A California trial court, in Gall v. Stryker Orthopaedics, 2016 WL 7011530 (Cal. Super. Jan. 19, 2016), similarly held that the plaintiff’s claim that “[a] reasonable manufacturer would have conducted wider testing” were preempted.
[T]he “wider testing” component of Plaintiff’s response is pre-empted. Plaintiff’s argument is premised on the contention that, in order to avoid state tort liability, a manufacturer must conduct testing beyond those benchmarks set by the FDA. This imposes an additional state law requirement over and above those imposed under federal law. It is thus not parallel to federal law, but over and above federal law.

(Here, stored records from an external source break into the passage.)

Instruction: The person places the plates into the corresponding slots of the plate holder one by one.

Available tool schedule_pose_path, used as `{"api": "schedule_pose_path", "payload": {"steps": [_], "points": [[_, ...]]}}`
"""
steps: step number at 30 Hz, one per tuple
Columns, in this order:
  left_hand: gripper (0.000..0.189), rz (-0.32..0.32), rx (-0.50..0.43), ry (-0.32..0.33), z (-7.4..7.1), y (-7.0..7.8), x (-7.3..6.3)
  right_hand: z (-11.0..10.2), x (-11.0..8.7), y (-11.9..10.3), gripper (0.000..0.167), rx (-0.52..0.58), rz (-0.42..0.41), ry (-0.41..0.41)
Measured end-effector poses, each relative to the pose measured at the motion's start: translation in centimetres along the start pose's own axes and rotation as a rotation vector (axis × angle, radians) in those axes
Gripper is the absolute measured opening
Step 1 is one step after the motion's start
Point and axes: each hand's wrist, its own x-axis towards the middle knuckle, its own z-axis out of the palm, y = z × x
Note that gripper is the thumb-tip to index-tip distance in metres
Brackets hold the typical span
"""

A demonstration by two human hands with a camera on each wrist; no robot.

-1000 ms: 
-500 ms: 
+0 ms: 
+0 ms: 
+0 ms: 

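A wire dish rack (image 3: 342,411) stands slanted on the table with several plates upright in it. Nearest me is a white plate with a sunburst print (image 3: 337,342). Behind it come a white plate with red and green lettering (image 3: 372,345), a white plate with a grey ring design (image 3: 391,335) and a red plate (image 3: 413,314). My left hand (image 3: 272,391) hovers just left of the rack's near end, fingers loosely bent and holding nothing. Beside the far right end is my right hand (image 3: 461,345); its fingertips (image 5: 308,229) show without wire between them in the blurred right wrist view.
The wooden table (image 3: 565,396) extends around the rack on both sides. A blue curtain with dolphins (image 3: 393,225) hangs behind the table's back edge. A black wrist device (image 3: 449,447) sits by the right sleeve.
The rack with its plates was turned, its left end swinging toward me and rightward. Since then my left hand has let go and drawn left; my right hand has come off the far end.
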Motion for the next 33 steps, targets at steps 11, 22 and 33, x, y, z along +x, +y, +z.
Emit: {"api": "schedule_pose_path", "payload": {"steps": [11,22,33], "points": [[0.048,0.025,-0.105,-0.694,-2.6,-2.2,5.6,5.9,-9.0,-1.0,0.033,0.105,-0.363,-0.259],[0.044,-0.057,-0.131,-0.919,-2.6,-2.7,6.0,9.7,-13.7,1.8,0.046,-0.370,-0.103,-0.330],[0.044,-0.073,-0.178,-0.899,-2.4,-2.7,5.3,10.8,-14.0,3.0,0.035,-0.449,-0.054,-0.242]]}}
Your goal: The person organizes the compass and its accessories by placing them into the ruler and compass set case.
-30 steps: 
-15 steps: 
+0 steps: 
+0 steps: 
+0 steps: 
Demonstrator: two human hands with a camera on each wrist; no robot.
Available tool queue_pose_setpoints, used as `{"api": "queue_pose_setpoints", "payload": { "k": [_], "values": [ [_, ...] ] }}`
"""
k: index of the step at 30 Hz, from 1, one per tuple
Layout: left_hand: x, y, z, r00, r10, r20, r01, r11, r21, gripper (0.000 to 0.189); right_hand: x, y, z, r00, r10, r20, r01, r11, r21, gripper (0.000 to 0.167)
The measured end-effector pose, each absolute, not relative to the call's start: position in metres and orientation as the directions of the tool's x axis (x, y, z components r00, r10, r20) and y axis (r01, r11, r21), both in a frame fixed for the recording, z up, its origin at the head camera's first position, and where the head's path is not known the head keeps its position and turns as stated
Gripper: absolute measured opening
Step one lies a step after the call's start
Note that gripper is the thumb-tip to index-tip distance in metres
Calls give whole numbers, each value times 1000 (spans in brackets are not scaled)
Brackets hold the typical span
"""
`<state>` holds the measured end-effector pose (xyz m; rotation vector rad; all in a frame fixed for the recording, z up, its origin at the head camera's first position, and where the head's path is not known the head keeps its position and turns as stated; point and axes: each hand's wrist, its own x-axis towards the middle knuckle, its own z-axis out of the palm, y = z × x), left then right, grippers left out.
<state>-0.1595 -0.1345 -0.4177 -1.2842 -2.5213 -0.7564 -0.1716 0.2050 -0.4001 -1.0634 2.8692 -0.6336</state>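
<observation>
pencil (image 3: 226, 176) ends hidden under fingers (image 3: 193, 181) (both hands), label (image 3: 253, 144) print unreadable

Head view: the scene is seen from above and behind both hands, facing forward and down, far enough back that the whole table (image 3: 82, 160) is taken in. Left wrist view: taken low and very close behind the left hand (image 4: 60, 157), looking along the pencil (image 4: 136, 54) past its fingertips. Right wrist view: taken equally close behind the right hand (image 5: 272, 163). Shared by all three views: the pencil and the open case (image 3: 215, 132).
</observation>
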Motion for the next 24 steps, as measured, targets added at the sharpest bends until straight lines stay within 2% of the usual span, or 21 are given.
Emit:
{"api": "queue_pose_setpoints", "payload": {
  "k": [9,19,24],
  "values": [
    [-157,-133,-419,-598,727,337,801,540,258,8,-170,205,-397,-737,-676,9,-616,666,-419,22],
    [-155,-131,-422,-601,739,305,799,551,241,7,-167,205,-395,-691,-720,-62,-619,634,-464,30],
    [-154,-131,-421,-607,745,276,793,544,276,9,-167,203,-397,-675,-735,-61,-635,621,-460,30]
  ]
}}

Id. at *7. See also Gall v. Stryker Orthopaedics, 2015 WL 12803805, at *6 (Cal. Super. Sept. 17, 2015) (prior iteration of testing-based claim in same litigation either preempted or inadequately pleaded).
Another state appellate court recognized that “any cause of action based on testing . . . is preempted by the FDA standards for premarket approval” in Weston v. Kim’s Dollar Store, 684 S.E.2d 769, 778 (S.C. App. 2009), aff’d on other grounds, 731 S.E.2d 864 (S.C. 2012). Mitaro v. Medtronic, Inc., 886 N.Y.S 71 (N.Y. Sup. 2009), aff’d, 900 N.Y.S.2d 899 (N.Y. App. Div. 2010), held that a negligent testing claim was preempted because it “necessarily imposes requirements that are different from, or in addition to, federal regulations.” Id. at *3. A Colorado trial court likewise dismissed an inadequate testing claim “under both Riegel and Buckman” where “Plaintiffs have not pled that [defendant] tested the device in a way that deviated from the requirements under the device’s PMA.” Blanar v. Prager, 2024 WL 6467030, at *8 (Colo. Dist. June 25, 2024).
Failure to test is one of these annoying quasi-claims that, for the reasons we discussed in our cheat sheet, logically should not exist at all because testing, itself, doesn’t cause any injury – and only impacts product design or warnings. Both of those claims are broadly preempted under Riegel in product liability litigation involving PMA devices. Thus, testing claims should be preempted to the same extent. That’s what we sought to establish in this post.